> TASK STATEMENT: What you return should match the data below exactly, with every entry reproduced.

******************************

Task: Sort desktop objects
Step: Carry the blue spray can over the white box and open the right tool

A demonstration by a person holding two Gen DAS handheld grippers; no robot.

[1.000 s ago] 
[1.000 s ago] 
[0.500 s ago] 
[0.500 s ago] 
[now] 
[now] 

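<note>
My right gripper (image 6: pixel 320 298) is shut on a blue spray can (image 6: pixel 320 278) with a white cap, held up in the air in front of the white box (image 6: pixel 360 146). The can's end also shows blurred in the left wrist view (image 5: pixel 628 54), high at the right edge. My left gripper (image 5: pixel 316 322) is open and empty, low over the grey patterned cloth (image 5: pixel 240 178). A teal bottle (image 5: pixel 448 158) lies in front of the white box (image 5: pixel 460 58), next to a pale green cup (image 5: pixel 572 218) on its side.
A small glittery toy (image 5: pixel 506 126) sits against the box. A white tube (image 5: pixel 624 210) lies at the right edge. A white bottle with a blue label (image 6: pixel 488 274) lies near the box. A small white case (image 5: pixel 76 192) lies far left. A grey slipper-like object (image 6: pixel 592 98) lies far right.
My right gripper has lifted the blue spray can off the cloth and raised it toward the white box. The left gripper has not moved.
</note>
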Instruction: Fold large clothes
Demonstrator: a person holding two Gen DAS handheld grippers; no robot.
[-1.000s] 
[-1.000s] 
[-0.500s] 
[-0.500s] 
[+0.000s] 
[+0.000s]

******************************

> WRITTEN SOLUTION:
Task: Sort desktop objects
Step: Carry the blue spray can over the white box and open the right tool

A demonstration by a person holding two Gen DAS handheld grippers; no robot.

[1.000 s ago] 
[1.000 s ago] 
[0.500 s ago] 
[0.500 s ago] 
[now] 
[now] 

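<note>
My right gripper (image 6: pixel 320 298) is shut on a blue spray can (image 6: pixel 320 278) with a white cap, held up in the air in front of the white box (image 6: pixel 360 146). The can's end also shows blurred in the left wrist view (image 5: pixel 628 54), high at the right edge. My left gripper (image 5: pixel 316 322) is open and empty, low over the grey patterned cloth (image 5: pixel 240 178). A teal bottle (image 5: pixel 448 158) lies in front of the white box (image 5: pixel 460 58), next to a pale green cup (image 5: pixel 572 218) on its side.
A small glittery toy (image 5: pixel 506 126) sits against the box. A white tube (image 5: pixel 624 210) lies at the right edge. A white bottle with a blue label (image 6: pixel 488 274) lies near the box. A small white case (image 5: pixel 76 192) lies far left. A grey slipper-like object (image 6: pixel 592 98) lies far right.
My right gripper has lifted the blue spray can off the cloth and raised it toward the white box. The left gripper has not moved.
</note>
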Instruction: Fold large clothes
Demonstrator: a person holding two Gen DAS handheld grippers; no robot.
[-1.000s] 
[-1.000s] 
[-0.500s] 
[-0.500s] 
[+0.000s] 
[+0.000s]

What was asked for in the exercise is now done.